*WHAT IS NEEDED:*
For the listing below, report all lines that hold the word "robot".

★ ★ ★ ★

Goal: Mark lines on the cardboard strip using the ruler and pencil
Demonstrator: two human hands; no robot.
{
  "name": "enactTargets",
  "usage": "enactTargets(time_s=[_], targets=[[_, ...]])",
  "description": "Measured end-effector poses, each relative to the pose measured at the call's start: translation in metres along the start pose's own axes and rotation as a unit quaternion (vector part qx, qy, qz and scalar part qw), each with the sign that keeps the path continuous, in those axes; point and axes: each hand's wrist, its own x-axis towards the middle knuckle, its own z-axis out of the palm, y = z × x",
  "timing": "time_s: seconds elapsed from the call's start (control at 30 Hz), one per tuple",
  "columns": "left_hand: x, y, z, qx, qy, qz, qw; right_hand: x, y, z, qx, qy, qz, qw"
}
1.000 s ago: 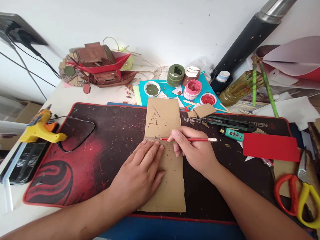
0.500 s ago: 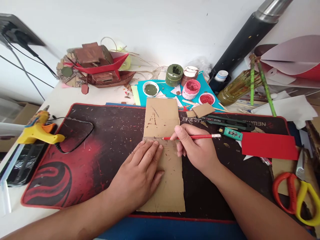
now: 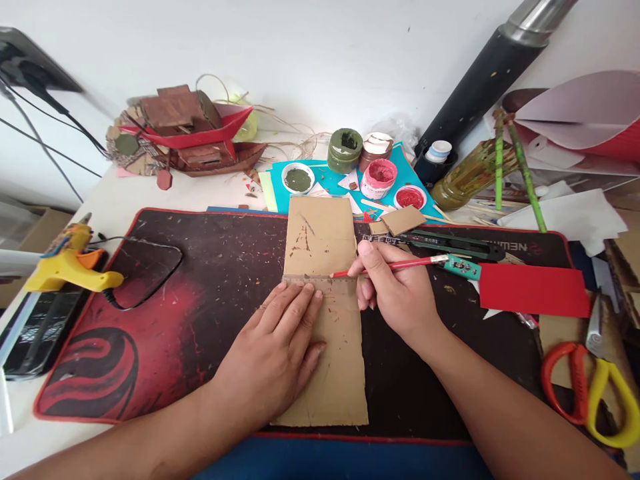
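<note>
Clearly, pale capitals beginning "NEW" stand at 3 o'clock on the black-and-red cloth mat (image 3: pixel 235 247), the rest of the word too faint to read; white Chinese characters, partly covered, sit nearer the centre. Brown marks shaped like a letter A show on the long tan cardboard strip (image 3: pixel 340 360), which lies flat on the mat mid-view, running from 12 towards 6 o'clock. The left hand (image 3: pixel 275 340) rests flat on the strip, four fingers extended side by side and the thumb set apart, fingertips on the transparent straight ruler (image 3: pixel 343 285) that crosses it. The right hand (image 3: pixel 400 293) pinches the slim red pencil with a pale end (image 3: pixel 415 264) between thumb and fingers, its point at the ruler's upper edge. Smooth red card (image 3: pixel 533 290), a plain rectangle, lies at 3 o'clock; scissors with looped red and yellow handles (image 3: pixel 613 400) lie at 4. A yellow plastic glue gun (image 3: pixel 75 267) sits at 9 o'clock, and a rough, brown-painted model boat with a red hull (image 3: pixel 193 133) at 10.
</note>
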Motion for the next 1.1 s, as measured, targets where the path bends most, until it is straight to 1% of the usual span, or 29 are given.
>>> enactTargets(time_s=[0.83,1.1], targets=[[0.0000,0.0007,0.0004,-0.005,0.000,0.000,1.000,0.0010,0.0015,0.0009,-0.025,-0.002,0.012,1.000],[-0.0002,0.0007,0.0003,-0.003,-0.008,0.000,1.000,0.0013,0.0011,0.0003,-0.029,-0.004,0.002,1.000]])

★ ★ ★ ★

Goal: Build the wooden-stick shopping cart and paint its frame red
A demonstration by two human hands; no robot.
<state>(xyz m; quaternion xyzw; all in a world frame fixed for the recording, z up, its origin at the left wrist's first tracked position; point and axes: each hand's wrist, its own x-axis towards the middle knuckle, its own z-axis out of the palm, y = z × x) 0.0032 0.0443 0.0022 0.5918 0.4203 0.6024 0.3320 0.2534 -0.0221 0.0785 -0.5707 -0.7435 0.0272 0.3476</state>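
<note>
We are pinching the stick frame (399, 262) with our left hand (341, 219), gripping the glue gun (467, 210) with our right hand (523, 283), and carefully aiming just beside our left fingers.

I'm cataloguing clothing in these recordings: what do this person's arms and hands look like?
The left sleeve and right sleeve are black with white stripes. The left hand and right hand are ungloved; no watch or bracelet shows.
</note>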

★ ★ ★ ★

*THE ANSWER:*
Demonstrator: two human hands; no robot.
A demonstration by two human hands; no robot.

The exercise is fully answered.